(Beginning of DATA FOR THIS TASK)
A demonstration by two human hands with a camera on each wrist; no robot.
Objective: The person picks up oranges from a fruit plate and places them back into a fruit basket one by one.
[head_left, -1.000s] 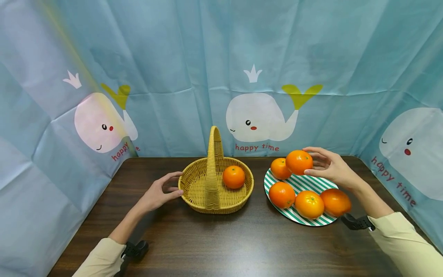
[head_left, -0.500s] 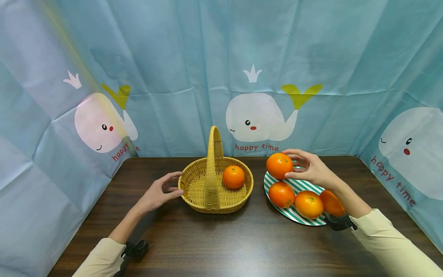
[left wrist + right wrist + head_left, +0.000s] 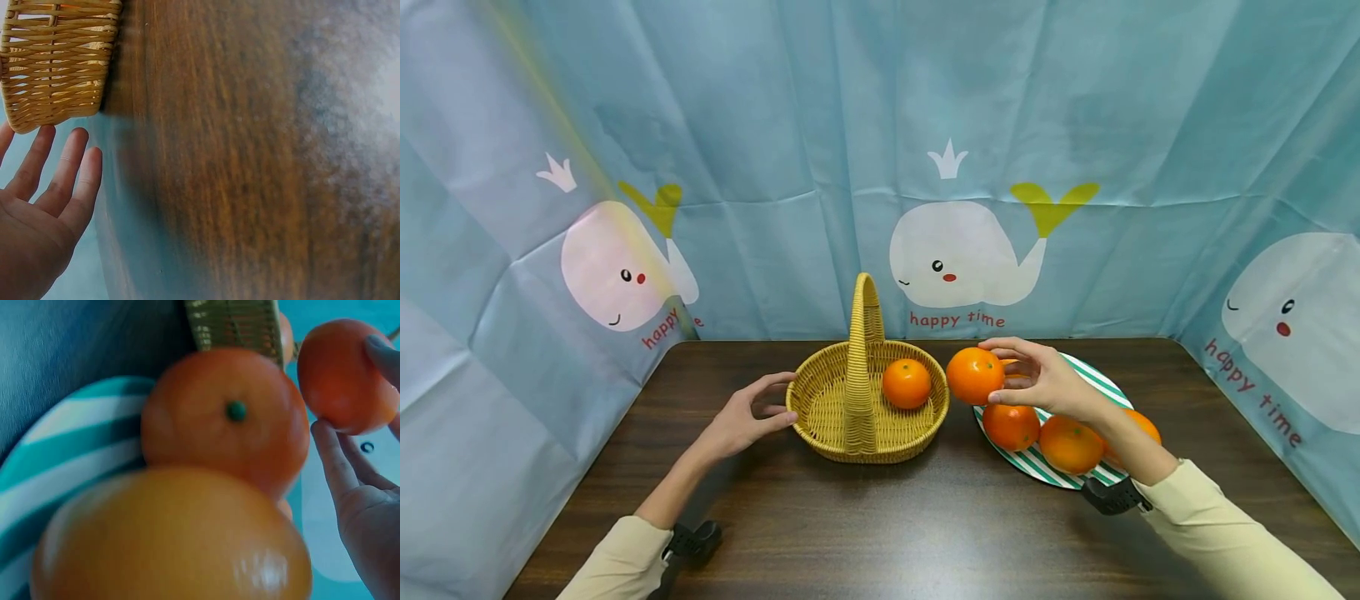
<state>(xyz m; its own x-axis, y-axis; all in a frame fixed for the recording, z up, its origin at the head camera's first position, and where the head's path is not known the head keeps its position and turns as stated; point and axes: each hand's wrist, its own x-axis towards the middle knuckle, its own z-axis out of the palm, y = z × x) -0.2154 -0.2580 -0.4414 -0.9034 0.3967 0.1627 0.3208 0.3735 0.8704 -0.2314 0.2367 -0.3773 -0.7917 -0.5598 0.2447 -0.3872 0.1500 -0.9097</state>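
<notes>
My right hand pinches an orange between thumb and fingertips, just off the right rim of the yellow wicker basket. In the right wrist view, the thumb and fingers lie on opposite sides of the held orange. A single orange lies inside the basket, right of its tall handle. At the basket's left end, my left hand rests its fingertips and thumb against the rim. The left wrist view has those fingers fairly straight, tips right at the woven side.
A round green-and-white striped plate stands at the right, bearing several oranges, partly hidden by my right hand and forearm. The dark wooden table ends at a blue curtain printed with whales.
The right hand has carried its orange leftward from above the plate to beside the basket's right rim, slightly lower now. The left hand and basket have stayed put.
</notes>
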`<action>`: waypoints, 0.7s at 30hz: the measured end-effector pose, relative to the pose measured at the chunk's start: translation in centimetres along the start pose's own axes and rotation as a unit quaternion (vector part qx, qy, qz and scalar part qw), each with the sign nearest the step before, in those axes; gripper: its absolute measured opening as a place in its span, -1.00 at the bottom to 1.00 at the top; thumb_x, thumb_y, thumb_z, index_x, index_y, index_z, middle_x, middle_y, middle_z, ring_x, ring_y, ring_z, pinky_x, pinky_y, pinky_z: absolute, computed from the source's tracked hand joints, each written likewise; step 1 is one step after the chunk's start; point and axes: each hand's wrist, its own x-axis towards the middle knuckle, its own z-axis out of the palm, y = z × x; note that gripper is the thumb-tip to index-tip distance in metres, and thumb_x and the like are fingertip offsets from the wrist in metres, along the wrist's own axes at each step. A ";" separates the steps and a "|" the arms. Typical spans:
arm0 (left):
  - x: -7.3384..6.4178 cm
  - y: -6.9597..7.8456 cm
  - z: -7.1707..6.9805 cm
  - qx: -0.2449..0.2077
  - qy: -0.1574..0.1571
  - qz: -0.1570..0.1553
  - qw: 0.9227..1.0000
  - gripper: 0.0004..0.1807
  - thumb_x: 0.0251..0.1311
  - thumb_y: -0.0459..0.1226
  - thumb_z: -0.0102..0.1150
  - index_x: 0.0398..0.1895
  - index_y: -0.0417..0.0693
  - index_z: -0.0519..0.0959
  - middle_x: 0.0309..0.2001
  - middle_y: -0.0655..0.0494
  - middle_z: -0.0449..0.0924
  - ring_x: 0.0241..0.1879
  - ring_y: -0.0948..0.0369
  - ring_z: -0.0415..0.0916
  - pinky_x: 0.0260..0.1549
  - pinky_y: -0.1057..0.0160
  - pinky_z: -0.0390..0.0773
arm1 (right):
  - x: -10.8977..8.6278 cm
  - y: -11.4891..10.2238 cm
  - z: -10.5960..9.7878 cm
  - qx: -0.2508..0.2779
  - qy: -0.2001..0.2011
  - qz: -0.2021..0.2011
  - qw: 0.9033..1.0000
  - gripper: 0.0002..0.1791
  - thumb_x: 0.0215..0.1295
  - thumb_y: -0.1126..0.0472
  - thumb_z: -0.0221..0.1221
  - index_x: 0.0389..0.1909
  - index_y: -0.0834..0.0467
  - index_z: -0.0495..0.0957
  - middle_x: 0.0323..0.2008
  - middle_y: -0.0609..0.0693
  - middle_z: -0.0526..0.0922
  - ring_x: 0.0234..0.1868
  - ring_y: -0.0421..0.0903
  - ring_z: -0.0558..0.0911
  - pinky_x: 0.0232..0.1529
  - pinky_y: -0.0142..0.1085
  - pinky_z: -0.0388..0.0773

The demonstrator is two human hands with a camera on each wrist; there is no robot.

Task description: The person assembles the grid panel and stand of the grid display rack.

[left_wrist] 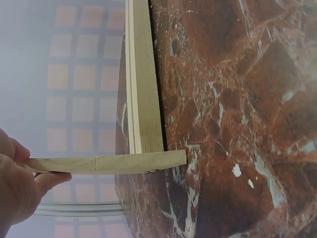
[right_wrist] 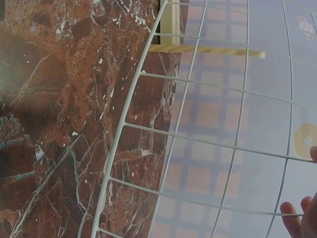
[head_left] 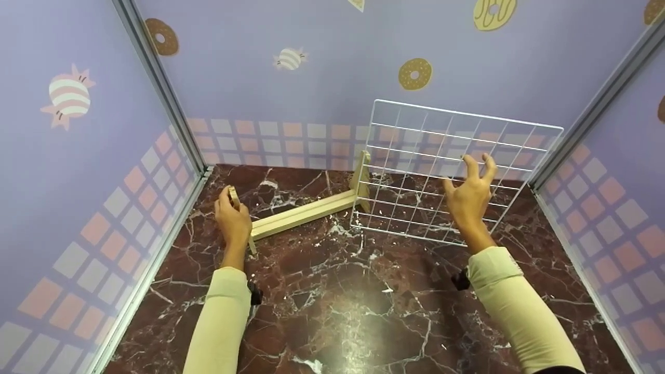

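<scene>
A pale wooden stand lies across the dark red marbled surface, its long rail [head_left: 306, 213] joining two upright end boards. My left hand [head_left: 232, 221] pinches the top of the near end board [left_wrist: 104, 163] between thumb and fingers; its lower end stands at the marbled surface in the left wrist view. The far end board [head_left: 359, 179] shows beside the left edge of a white wire grid panel [head_left: 467, 113]. With bent fingers my right hand [head_left: 471, 202] grips the grid's wires right of its middle. The grid leans upright, its lower left corner near the far end board.
Lilac walls [head_left: 332, 78] with printed sweets and checks close in the back and both sides. Grey metal strips [head_left: 161, 78] run up the corners. Small pale crumbs are scattered over the marbled surface [head_left: 337, 291] near the stand.
</scene>
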 end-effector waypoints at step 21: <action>-0.3 1.1 2.3 0.012 -0.072 0.024 0.997 -0.39 0.23 -0.48 0.06 0.40 -0.14 0.42 0.17 -0.32 0.52 0.22 -0.22 0.47 0.28 -0.14 0.44 | -0.2 -0.1 0.2 0.006 0.012 -0.009 1.000 -0.38 0.11 0.23 0.46 0.22 0.05 0.51 0.48 0.15 0.22 -0.38 0.26 0.56 -0.28 0.16 0.63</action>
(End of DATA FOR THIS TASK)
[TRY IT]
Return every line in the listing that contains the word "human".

[ANSWER FOR THE TASK]
A demonstration by two human hands with a camera on each wrist; no robot.
The demonstrator is two human hands with a camera on each wrist; there is no robot.

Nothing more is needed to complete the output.